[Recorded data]
..............................

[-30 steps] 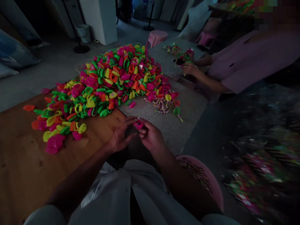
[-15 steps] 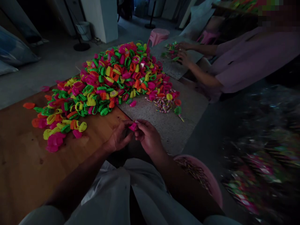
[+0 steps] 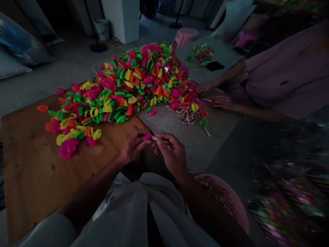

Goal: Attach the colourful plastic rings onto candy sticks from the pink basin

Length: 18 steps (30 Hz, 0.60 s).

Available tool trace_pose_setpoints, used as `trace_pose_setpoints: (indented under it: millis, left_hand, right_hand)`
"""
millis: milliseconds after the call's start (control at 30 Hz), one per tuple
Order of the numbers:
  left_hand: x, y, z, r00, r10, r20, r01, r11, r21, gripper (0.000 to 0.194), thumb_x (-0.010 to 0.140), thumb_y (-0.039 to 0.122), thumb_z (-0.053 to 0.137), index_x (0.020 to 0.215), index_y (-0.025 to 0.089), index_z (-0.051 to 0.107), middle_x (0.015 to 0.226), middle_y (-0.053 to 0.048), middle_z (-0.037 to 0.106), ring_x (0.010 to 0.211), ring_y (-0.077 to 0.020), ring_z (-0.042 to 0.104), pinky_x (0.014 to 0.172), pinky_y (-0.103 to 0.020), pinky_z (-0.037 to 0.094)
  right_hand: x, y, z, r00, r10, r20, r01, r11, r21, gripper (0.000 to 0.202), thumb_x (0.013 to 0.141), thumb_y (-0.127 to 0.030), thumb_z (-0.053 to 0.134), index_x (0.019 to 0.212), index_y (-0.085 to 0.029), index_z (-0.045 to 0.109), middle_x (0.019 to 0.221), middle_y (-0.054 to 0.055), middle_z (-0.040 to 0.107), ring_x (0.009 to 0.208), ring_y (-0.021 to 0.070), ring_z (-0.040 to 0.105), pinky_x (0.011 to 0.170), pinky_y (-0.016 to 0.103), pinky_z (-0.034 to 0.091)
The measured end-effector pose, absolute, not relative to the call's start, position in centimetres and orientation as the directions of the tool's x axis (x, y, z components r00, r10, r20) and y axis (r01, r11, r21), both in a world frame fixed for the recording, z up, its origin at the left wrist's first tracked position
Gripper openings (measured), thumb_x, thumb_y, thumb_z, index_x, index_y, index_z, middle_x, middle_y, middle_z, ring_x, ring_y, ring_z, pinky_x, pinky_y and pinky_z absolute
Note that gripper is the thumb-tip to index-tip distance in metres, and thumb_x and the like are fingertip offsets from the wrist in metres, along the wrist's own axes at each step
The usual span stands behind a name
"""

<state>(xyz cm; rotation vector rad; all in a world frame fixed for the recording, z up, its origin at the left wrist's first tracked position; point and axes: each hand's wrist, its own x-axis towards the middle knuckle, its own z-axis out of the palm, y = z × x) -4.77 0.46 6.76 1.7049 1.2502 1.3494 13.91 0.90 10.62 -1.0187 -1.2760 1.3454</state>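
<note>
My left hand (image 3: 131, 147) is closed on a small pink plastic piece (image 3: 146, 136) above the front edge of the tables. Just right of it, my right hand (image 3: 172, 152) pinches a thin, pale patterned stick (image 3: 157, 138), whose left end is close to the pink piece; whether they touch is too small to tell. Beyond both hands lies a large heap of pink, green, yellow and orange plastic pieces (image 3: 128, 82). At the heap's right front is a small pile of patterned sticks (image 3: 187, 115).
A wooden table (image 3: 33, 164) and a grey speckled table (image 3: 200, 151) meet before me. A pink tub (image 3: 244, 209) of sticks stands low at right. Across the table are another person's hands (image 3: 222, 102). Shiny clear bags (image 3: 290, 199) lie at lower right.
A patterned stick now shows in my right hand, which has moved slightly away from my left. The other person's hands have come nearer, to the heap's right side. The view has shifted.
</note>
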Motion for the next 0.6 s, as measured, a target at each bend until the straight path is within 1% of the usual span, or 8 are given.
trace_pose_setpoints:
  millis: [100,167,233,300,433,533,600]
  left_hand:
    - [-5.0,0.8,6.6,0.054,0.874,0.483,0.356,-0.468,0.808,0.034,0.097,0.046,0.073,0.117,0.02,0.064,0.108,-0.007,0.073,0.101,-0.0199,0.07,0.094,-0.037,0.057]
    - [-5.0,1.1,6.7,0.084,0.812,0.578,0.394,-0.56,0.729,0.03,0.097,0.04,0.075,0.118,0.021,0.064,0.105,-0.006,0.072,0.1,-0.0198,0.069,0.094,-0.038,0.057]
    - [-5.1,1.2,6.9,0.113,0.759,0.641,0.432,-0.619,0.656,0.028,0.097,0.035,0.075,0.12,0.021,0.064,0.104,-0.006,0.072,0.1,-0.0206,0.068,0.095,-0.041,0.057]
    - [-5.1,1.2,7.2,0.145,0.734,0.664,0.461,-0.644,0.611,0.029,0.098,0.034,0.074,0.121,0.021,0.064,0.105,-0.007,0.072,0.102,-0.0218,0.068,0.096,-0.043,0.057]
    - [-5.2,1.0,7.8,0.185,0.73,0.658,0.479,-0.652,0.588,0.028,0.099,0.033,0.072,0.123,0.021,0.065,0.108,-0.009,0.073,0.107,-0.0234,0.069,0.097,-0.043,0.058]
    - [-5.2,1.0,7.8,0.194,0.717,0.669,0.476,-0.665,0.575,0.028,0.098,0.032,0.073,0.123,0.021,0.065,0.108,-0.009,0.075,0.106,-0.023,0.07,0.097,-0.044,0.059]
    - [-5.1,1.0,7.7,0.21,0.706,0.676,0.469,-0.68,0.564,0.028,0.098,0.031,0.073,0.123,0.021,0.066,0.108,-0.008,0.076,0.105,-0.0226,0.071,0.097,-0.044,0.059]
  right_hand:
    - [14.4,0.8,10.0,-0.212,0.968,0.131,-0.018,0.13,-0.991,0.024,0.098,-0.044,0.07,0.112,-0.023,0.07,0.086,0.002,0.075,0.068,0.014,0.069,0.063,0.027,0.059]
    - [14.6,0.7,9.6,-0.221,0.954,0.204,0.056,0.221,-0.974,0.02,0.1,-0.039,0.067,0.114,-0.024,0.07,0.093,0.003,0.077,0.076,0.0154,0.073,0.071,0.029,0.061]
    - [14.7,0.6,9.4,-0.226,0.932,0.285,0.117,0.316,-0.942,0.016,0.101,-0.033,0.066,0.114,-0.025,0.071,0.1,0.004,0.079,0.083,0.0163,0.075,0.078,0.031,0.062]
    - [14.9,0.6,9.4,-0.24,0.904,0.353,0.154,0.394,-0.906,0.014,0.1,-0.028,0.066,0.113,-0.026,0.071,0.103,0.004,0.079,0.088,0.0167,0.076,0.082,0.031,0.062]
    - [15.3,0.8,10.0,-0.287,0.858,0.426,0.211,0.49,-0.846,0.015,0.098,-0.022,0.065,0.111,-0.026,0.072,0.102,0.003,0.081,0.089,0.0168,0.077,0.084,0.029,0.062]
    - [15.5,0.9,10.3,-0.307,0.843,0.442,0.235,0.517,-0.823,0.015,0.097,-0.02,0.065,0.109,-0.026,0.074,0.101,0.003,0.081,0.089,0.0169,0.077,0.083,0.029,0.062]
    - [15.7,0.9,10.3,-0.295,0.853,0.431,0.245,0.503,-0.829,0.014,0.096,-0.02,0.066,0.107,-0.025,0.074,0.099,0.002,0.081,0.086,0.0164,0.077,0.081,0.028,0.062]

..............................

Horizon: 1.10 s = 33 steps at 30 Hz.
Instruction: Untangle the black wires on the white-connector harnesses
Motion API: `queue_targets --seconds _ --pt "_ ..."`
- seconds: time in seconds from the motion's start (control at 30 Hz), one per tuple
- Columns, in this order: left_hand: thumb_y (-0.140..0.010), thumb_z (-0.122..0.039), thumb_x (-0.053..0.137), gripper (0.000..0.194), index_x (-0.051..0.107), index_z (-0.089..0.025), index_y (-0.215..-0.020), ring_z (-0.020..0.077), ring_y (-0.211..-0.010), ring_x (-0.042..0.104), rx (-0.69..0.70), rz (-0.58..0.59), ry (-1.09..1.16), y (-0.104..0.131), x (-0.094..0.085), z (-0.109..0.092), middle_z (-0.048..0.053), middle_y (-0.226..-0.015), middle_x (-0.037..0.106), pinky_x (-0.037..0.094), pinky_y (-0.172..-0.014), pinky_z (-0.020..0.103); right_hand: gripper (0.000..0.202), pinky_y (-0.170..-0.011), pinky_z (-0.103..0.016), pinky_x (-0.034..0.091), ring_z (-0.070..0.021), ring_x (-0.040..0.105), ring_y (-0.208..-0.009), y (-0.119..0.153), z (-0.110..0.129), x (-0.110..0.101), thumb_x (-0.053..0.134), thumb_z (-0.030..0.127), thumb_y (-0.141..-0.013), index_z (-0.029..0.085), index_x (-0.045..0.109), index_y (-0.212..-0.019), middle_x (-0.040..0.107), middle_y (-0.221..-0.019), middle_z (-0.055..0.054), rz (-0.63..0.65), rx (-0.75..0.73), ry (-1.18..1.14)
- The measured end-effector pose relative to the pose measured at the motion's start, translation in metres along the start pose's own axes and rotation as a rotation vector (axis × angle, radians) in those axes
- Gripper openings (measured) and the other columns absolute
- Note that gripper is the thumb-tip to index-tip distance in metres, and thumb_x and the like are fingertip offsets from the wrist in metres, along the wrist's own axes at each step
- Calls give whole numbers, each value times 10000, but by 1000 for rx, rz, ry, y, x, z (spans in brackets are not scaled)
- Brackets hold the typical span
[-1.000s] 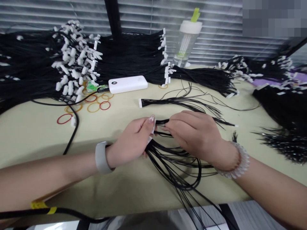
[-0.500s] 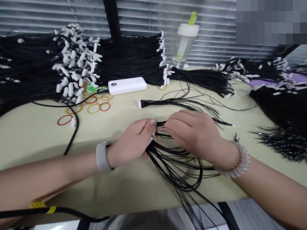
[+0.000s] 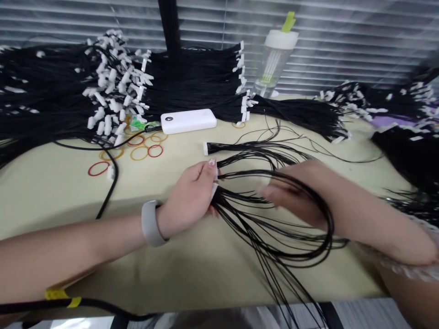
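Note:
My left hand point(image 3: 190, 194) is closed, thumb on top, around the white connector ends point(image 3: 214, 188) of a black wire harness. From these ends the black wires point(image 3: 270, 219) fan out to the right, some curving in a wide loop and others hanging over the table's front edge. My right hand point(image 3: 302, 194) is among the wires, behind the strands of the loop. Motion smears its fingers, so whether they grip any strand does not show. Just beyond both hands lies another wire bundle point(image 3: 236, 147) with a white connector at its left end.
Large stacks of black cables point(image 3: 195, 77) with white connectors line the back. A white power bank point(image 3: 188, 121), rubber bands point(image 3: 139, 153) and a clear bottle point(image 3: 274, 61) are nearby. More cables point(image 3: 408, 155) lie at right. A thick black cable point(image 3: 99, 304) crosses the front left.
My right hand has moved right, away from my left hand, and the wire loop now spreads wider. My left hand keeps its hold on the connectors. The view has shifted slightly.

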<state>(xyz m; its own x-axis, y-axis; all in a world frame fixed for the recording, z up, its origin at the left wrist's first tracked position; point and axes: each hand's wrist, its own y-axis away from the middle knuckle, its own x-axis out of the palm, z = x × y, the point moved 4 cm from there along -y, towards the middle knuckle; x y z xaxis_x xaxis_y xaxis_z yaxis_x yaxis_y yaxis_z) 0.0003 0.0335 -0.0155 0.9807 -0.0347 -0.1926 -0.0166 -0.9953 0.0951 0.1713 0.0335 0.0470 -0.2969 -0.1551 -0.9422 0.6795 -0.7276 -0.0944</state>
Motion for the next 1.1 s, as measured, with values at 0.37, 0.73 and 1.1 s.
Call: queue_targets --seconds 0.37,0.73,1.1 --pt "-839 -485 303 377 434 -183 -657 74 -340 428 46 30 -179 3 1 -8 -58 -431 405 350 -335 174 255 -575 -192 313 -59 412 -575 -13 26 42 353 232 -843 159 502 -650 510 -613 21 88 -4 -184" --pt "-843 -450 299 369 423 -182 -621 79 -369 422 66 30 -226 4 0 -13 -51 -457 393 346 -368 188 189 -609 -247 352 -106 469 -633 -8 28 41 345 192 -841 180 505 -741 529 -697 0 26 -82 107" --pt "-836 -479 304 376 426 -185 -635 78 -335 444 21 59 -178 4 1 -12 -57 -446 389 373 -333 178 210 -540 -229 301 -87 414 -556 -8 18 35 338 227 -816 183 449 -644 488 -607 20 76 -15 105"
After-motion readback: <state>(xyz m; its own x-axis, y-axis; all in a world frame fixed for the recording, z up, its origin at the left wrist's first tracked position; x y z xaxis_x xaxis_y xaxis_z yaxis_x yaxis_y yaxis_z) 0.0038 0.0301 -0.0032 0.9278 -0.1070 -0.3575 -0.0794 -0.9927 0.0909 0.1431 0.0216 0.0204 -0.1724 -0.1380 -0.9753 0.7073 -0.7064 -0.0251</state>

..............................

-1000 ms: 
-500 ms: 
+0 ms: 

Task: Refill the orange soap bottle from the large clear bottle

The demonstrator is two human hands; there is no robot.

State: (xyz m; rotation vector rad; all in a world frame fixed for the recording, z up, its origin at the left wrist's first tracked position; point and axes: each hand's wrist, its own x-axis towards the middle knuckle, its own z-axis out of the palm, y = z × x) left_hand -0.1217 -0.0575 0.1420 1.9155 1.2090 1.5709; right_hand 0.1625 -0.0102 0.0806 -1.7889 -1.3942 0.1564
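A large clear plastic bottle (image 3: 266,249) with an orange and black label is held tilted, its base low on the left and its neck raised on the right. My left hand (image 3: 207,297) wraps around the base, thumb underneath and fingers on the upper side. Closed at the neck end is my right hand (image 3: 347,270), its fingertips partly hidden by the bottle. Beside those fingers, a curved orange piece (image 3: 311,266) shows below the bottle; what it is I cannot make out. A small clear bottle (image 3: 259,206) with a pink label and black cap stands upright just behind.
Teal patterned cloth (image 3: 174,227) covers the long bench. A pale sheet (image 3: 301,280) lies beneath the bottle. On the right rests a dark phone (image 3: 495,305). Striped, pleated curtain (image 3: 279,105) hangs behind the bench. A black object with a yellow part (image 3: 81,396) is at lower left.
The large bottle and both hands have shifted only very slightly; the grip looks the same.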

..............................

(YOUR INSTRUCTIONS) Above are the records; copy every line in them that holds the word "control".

(EXPECTED OUTPUT)
millis: milliseconds after the call's start (control at 30 Hz), one per tuple
- seconds: time in seconds from the motion's start (control at 30 Hz), one per tuple

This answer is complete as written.